Formes sang in the first Grand Concert in the Crystal Palace in 1853, and performed Handel's Messiah in the first Crystal Palace Music Festival later that year.[62] He took part in a concert at Exeter Hall to benefit Hungarians exiled after the Revolution. Anna Zerr was in London but could not participate from expectation of reprisals in Vienna, for spies were ready to denounce them.[63] In autumn Formes sang at Hamburg the Falstaff written for him by Nicolai.[64] In 1854 he sang under Liszt's baton at Weimar,[65] and was appointed an English Royal Chamber-singer by H.M. Queen Victoria.[66] On 29 August 1855 Michael Costa conducted the premiere of his oratorio Eli at the Birmingham Festival, with Viardot, Castellan, Reeves and Formes.[67] That year Formes sang Pierre le Grand in L'étoile du nord with Mmes Bosio and Marai, a role he claimed Meyerbeer intended for him,[68] though Chorley compared him unfavourably with the original Pierre of Bataille.[69] In 1856 he assisted in bringing the tenor Theodor Wachtel to London.[70]

First American tours, 1857–63

In 1857, Bernard Ullman[71] invited Karl Anschütz to lead an operatic company on American tour, including soprano Anna de la Grange,[72] bass-baritone Edouard Gassier and his soprano wife,[73] Elena d'Angri (contralto) and conductor Abella d'Angri, tenors Mario Tiberini and Luigi Stefani, and bassisti Augustini Susini and Karl Formes.[74] For his New York debut, 30 Nov 1857, Formes sang Bertram in Roberto il diavolo at the Academy of Music (Italian U.S. première), and over the next 7 weeks appeared in Martha, I puritani, Fidelio, Il barbiere di Siviglia (Don Basilio) and Don Giovanni (Leporello).
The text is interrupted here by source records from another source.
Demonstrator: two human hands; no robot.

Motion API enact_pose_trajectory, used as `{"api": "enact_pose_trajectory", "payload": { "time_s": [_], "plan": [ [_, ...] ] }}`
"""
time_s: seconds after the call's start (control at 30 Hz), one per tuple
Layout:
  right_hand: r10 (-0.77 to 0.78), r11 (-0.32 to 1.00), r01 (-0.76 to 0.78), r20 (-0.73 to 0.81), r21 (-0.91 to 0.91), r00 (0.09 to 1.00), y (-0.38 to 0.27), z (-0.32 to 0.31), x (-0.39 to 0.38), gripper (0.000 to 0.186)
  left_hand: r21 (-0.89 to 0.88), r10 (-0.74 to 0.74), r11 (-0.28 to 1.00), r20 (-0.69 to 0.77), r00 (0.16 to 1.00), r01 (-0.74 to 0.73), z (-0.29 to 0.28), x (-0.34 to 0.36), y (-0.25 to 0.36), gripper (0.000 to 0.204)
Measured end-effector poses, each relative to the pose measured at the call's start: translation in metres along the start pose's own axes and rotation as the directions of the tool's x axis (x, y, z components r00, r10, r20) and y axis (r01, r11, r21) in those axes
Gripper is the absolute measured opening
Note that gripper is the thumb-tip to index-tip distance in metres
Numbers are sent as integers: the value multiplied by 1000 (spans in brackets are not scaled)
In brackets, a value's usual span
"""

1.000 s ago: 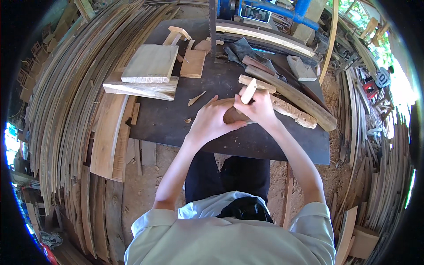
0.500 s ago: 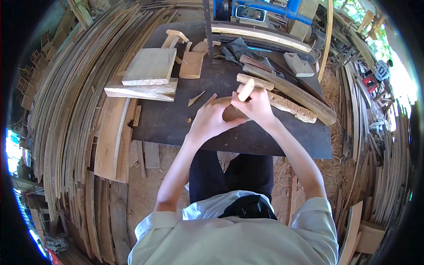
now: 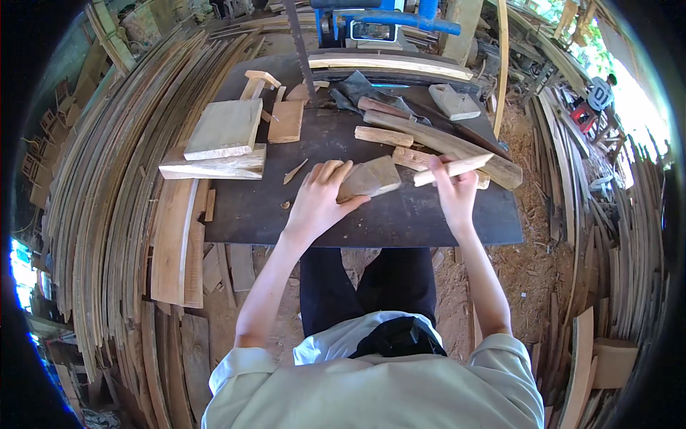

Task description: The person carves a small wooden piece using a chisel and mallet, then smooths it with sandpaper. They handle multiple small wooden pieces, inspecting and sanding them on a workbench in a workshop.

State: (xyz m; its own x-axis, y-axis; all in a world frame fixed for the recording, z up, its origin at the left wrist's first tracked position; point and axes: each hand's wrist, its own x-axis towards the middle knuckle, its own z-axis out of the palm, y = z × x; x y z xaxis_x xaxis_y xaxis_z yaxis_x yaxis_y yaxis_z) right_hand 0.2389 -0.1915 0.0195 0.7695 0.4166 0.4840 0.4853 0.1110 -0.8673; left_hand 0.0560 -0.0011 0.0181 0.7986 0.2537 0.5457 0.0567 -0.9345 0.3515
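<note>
My left hand (image 3: 325,196) is closed around the left end of a wooden block (image 3: 377,176), fingers on its far side and thumb along its near side. The block rests on or just over the dark table (image 3: 286,225); I cannot tell which. My right hand (image 3: 458,194) pinches a short, pale wooden stick (image 3: 429,174), raised and tilted above the right part of the table. Behind that stick lie a rough wood piece (image 3: 409,158), partly hidden, and a shorter offcut (image 3: 384,136). A thin wood splinter (image 3: 294,171) is left of my left hand.
An upright saw blade (image 3: 299,57) stands at the table's far side, before a blue machine frame (image 3: 400,21). Thick boards (image 3: 225,129) are stacked at left, and a long rounded timber (image 3: 457,146) lies at right. Lumber piles flank both sides. A person (image 3: 599,94) sits far right.
My right hand has moved right, away from the block, carrying the stick and turning it from upright to nearly level. The block now shows more beside my left hand. The whole view has shifted slightly.
</note>
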Motion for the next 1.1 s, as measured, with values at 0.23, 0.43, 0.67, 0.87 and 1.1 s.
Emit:
{"api": "enact_pose_trajectory", "payload": {
  "time_s": [0.23,0.43,0.67,0.87,1.1],
  "plan": [
    [255,874,-310,189,375,948,-8,-39,-11,19,213,-182,949,-227,957,231,-11,6,-31,62],
    [238,788,-417,400,452,885,-24,-13,-27,19,429,-308,815,-249,918,390,-1,22,-54,60],
    [254,716,-604,676,349,692,-22,-7,-16,27,390,-32,905,-338,941,170,-12,42,-19,55],
    [147,736,-640,871,221,469,-22,28,4,15,-576,7,817,74,997,37,-2,49,42,45],
    [213,966,-241,814,-92,541,-47,44,40,35,-934,-287,331,33,957,132,-6,36,9,25]
  ]
}}
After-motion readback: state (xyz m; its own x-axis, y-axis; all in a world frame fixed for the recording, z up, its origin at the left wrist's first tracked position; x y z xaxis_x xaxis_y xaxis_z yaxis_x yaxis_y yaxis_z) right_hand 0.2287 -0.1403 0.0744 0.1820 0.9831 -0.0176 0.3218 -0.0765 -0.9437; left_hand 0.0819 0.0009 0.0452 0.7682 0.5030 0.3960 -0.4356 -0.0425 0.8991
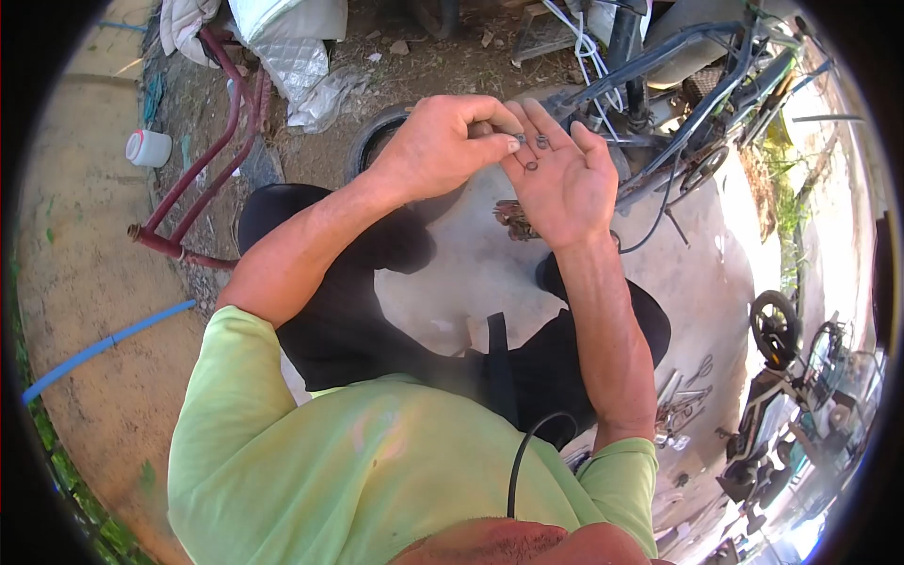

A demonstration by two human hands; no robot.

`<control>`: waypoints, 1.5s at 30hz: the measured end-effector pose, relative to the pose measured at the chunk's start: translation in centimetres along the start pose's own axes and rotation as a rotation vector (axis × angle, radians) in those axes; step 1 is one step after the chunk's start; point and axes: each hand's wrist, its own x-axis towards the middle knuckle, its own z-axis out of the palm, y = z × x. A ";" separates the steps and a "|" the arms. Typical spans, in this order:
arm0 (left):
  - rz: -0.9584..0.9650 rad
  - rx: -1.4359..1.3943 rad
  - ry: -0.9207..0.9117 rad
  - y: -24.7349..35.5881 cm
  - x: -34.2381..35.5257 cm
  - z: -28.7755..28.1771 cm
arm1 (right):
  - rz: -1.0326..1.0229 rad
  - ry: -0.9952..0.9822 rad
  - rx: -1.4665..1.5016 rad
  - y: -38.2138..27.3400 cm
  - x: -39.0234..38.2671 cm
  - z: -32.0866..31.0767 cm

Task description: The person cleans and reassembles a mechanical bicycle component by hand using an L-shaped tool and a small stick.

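Observation:
My left hand [433, 146] is closed in a pinch, thumb against forefinger, over the fingers of my right hand. A small dark metal ring [520, 138] shows at its fingertips; whether it is a nut or a washer is too small to tell. My right hand [565, 184] lies palm up and flat, with its fingers stretched out. Two more small metal rings rest loose on it: one ring [541, 141] on the fingers and another ring [531, 166] lower, near the palm.
At the upper right stands a dark bicycle-like frame [659, 66] with hanging cables. A maroon metal frame [202, 155] lies at the left, near a white tub [149, 148]. Rusty parts [513, 219] sit on the concrete below my hands. Tools [683, 405] lie at the lower right.

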 end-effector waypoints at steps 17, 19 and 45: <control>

There were grand performances of The Creation and Messiah, and (in concert with Thalberg and Vieuxtemps) of Mozart's Requiem. Formes was an instant sensation.[75] After Elijah in Boston, by 27 January 1858 the troupe was off to Philadelphia Academy, where Formes sang Plunkett (with Hugo Pickaneser), I puritani, Leporello, Bertram, and Elmiro in Otello with conductors Anschütz, D'Angri and Carl Bergmann.[76] By late February Formes was back in New York for I puritani and Otello, and (8 March) his Marcel in Gli Ugonotti (Italian U.S. première).[77] After Bignardi's farewell on 23 March,[78] and a short season in San Francisco,[79] he sang Mozart's Requiem and Elijah at New York in late April.[80]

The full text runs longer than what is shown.